A WOMAN'S THREAT.

A cow that had been hurt by a falling tree went limping down the road, and Milford, looking at her, said that she pictured the passing of time. And when at evening he saw her again, he said that she was the same hour, passing twice. In the woods he met the girl from the poor-house, and she told him that Mrs. Blakemore was gone. One afternoon Mrs. Stuvic sent for him, and when he went she scolded him for not having come sooner to lighten the dark hour of her loneliness. She was afraid of solitude. In the bustle of a boarding-house, in fault-finding, in all annoyances, there was life, with no time to muse upon the soul's fall of the year; but in the empty rooms, the quiet yard, the hushed piano, there was a mocking stillness, the companion of death. She hated death. It had a cold grip, and old Lewson had proved that there was no breaking away from it. To her it was not generous Nature's humane leveler; it was vicious Nature giving one's enemies an opportunity to exult. She declared that if all her enemies were dead, she would not oppose death. A woman in the neighborhood had sworn that she would drag a dead cat over her grave; she was a spiteful wretch, and she would do it. Years ago there had been a fight over a line fence, and Mrs.
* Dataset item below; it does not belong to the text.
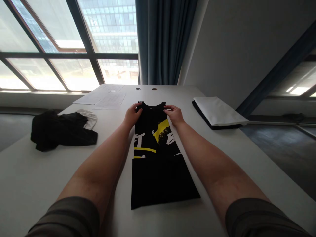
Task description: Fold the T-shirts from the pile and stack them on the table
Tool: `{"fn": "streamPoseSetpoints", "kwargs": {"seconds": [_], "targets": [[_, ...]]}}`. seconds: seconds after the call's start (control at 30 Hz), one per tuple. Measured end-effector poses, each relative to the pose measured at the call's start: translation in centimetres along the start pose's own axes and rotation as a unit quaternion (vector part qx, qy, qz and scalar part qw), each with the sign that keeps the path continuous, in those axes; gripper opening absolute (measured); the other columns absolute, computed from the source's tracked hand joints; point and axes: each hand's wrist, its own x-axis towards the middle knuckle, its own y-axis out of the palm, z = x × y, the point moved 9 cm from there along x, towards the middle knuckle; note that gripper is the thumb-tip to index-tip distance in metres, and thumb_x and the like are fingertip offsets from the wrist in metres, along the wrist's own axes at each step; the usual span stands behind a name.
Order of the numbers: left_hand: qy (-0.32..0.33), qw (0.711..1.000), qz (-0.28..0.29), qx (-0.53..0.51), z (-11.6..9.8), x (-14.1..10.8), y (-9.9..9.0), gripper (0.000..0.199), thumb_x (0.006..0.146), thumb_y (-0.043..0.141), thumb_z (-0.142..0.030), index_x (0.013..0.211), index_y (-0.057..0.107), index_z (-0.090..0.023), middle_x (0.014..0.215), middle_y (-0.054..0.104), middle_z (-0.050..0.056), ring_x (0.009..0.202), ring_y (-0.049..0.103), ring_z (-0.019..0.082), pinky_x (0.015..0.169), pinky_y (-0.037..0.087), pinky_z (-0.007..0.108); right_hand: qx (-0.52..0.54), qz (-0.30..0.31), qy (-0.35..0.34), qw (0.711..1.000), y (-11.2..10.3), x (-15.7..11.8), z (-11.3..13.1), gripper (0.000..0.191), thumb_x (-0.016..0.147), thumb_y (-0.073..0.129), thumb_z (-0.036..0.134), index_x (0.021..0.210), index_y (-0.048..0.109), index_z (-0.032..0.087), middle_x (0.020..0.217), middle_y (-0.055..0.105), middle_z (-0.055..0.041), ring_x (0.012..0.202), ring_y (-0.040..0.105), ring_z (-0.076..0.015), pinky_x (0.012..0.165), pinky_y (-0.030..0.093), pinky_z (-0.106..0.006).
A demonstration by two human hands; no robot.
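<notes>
A black shirt (165, 177) with yellow and white print lies lengthwise on the white table, its sides folded in and its lower part a plain black panel. At its far end is the neckline. My left hand (133, 115) pinches the far left corner beside the collar, thumb and fingers close together. On the other side of the collar, my right hand (174, 114) grips the far right corner between thumb and fingers.
Crumpled black clothing (61, 130) with a white piece (90, 119) lies at the left. Papers (110, 99) rest at the back left of the table (113, 210). Folded white cloth (218, 112) sits on black cloth (207, 120) at the right.
</notes>
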Motion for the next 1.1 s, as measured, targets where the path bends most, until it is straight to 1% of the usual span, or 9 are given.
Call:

Stuvic had won the suit, hence the only proper thing to do was to wait till she was buried and then to drag a dead cat over her grave. A terrible triumph! The old woman shuddered as she spoke of it. She had a premonition that she was to die in the winter, alone, at night, while creaking wagons passed the gate and stiff-jointed dogs bayed the frozen moon. They would cut away the snow and bury her—and then at night would come the woman with the dead cat. She could see it all, the frozen clods, the pine head-board with her name in pencil upon it, the cat left lying there, the woman returning home to gloat in the light of a warm room. Upon a bench on the veranda Milford sat and listened and did not smile, and accepting his grimness as a sympathy, her hard eye grew moist, a flint-stone wet with dew. She asked him if he had an idea as to who that woman was; and when he answered that he did not, she said:

"Nobody but my own sister. Now, you keep still. And that's the reason I was so quick to let you have that farm almost at your own terms. I was afraid some one would rent it for her. Oh, but you may call me unnatural and all that sort of thing, but you don't know what I've had to contend with. My first husband died a drunkard. Many a time I've hauled him home almost frozen. He'd leave me without a bite to eat and spend every cent of money he had. And many a time I told him I'd pour whiskey on him after he was dead—and I did—yes, you bet! I said, 'Now go soak in it throughout eternity.' Ah, Lord, one person don't know how another one lives. I've had nothin' but trouble, trouble—all the time trouble."

"We all have our troubles, madam."

"Hush your mouth. You don't know what troubles are. Think of havin' to fight with your own blood kin, your own children. Think of your own daughter slanderin' you, and your own son havin' you arrested!"

"I expect you've had a pretty hard life, Mrs. Stuvic."

"Hard life! That don't tell half of it."

"And yet you want to stay here longer."

"What! Do you reckon I want to give Nan a chance to drag that cat over my grave?"

"Let her drag it. What's the difference? You won't know anything about it."